_Problem statement_: Isolate every line in the data with the string "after" and copy it.

_Data for this task_:
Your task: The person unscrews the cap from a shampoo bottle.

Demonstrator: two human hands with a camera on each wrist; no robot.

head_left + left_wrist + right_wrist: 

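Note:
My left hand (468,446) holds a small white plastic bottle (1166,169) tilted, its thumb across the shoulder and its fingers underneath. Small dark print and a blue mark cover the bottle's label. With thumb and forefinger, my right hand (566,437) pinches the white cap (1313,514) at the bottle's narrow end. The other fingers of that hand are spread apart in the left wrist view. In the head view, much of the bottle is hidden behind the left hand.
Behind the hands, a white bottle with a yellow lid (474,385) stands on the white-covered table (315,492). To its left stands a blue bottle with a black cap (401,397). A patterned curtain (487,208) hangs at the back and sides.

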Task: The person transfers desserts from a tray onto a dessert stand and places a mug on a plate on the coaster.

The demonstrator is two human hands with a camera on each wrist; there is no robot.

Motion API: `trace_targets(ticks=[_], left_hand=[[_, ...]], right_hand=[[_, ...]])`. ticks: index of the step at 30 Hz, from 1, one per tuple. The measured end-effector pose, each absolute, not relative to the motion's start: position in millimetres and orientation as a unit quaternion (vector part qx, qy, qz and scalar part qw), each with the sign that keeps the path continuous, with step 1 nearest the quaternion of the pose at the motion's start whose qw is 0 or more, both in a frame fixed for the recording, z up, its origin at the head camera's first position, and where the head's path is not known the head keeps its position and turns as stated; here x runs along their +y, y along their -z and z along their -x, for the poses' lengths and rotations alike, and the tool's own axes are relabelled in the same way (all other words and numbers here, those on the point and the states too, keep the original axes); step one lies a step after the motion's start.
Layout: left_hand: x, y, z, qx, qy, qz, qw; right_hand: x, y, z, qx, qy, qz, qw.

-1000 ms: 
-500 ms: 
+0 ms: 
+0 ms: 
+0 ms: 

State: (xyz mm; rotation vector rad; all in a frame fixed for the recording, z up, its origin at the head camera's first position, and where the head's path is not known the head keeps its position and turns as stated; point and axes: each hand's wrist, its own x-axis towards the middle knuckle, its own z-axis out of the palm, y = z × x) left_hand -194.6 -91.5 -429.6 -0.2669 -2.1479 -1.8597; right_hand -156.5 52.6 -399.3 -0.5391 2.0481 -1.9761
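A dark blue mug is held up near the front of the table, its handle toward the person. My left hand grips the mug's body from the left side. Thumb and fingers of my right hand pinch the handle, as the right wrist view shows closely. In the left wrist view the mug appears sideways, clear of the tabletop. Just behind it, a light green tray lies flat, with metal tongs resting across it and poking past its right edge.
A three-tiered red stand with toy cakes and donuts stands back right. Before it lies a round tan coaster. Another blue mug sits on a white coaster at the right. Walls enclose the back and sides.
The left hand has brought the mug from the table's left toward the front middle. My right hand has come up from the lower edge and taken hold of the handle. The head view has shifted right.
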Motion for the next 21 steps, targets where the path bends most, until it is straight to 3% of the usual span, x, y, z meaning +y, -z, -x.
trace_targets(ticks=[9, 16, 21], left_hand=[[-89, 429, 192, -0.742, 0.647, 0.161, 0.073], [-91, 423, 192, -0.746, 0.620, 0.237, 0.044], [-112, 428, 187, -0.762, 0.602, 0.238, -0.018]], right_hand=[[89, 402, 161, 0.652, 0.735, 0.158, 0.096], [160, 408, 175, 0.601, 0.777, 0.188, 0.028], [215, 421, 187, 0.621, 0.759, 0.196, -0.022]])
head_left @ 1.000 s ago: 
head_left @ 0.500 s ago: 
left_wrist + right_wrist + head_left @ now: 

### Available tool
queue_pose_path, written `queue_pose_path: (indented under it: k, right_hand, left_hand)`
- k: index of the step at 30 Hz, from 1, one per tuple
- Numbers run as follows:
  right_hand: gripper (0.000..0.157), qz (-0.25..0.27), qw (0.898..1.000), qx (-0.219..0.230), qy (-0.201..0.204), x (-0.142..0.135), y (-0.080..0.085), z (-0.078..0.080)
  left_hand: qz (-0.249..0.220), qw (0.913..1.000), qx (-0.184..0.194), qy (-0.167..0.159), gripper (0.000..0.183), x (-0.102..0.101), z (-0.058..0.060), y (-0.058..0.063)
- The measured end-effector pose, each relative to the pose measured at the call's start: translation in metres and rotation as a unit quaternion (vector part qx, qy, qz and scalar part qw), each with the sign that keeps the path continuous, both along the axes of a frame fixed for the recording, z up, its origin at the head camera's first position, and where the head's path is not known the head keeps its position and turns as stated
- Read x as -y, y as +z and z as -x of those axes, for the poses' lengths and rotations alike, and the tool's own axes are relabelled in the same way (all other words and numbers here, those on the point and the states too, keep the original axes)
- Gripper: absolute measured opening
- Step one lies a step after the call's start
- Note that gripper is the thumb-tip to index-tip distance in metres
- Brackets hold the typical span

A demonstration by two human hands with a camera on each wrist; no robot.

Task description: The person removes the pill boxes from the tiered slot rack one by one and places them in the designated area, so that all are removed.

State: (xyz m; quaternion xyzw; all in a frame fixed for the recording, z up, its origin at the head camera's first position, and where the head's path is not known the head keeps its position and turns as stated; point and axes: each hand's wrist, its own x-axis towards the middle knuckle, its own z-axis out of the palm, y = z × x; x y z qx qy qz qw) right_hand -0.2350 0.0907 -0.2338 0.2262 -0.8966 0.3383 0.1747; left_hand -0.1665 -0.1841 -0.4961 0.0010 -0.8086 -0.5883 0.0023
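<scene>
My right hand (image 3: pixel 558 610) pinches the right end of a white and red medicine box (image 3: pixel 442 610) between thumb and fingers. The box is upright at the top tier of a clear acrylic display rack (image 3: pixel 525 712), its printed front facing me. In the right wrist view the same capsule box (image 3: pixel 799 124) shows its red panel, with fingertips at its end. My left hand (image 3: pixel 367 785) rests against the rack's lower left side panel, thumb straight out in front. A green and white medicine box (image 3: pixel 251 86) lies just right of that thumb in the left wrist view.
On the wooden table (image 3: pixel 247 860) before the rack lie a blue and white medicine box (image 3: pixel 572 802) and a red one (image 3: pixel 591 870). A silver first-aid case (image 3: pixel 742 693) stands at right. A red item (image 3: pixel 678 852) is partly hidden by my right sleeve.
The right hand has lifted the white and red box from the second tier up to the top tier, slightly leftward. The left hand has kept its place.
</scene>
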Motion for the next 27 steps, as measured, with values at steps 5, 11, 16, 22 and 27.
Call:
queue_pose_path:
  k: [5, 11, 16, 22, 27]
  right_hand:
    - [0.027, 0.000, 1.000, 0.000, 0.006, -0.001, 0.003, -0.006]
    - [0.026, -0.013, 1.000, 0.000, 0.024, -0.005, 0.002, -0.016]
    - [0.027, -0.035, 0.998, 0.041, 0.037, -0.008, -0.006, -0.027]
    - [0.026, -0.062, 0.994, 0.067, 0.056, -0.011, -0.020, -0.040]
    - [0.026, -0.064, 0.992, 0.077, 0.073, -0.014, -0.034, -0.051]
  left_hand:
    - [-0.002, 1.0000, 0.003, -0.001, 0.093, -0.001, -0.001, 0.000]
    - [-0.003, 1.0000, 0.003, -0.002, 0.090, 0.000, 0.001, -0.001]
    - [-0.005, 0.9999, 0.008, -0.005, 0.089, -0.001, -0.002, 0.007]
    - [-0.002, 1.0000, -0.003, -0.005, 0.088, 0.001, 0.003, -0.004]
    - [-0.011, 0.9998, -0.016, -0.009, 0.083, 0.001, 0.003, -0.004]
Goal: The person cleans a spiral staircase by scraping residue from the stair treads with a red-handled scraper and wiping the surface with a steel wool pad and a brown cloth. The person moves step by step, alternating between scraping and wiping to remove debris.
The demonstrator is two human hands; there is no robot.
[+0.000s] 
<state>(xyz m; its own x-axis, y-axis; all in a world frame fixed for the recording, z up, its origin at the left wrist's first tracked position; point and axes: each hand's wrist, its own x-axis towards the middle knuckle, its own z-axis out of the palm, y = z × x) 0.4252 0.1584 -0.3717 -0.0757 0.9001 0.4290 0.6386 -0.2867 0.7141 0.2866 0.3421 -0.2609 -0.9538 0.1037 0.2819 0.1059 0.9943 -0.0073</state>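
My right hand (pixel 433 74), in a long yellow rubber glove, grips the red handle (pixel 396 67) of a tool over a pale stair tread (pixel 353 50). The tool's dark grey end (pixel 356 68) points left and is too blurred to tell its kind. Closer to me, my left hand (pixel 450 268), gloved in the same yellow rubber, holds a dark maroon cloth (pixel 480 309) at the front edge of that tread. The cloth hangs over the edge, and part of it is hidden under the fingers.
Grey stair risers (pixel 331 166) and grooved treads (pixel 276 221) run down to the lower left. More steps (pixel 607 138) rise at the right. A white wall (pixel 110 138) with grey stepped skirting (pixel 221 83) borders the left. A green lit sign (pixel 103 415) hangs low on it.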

_Answer_:
Motion API: `trace_targets(ticks=[_], left_hand=[[_, ...]], right_hand=[[_, ...]])`. ticks: index of the step at 30 Hz, from 1, one per tuple. The measured end-effector pose, each absolute, not relative to the motion's start: position in millimetres and orientation as a unit quaternion (vector part qx, qy, qz and scalar part qw), each with the sign that keeps the path continuous, with step 1 nearest the quaternion of the pose at the motion's start whose qw is 0 or more, both in a frame fixed for the recording, z up, its origin at the head camera's first position, and where the head's path is not known the head keeps its position and turns as stated; here x runs along their +y, y along their -z and z along their -x, for the poses' lengths and rotations alike, and the tool's own axes are relabelled in the same way (all other words and numbers here, those on the point and the states too, keep the original axes); step one lies a step after the motion's start.
- Step one lies a step after the call's start

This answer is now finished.